What you need to do>
In the listing below, look for "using" and copy every line that has it.

+-------+

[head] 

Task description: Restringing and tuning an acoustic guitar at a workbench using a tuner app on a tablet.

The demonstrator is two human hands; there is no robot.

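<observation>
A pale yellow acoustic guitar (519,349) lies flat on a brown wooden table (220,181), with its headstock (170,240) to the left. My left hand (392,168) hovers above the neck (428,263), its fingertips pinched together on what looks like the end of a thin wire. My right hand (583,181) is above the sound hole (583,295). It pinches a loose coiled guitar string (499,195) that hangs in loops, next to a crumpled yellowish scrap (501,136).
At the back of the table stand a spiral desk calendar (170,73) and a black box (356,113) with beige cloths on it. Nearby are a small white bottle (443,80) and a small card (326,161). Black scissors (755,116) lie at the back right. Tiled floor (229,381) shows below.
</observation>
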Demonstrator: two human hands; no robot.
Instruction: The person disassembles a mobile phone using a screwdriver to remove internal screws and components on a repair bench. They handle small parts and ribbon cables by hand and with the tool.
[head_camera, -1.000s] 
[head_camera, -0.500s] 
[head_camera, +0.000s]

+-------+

Solution to the exercise>
Task description: Restringing and tuning an acoustic guitar at a workbench using a tuner app on a tablet.
Instruction: The person disassembles a mobile phone using a screwdriver to remove internal screws and components on a repair bench. They handle small parts and ribbon cables by hand and with the tool.

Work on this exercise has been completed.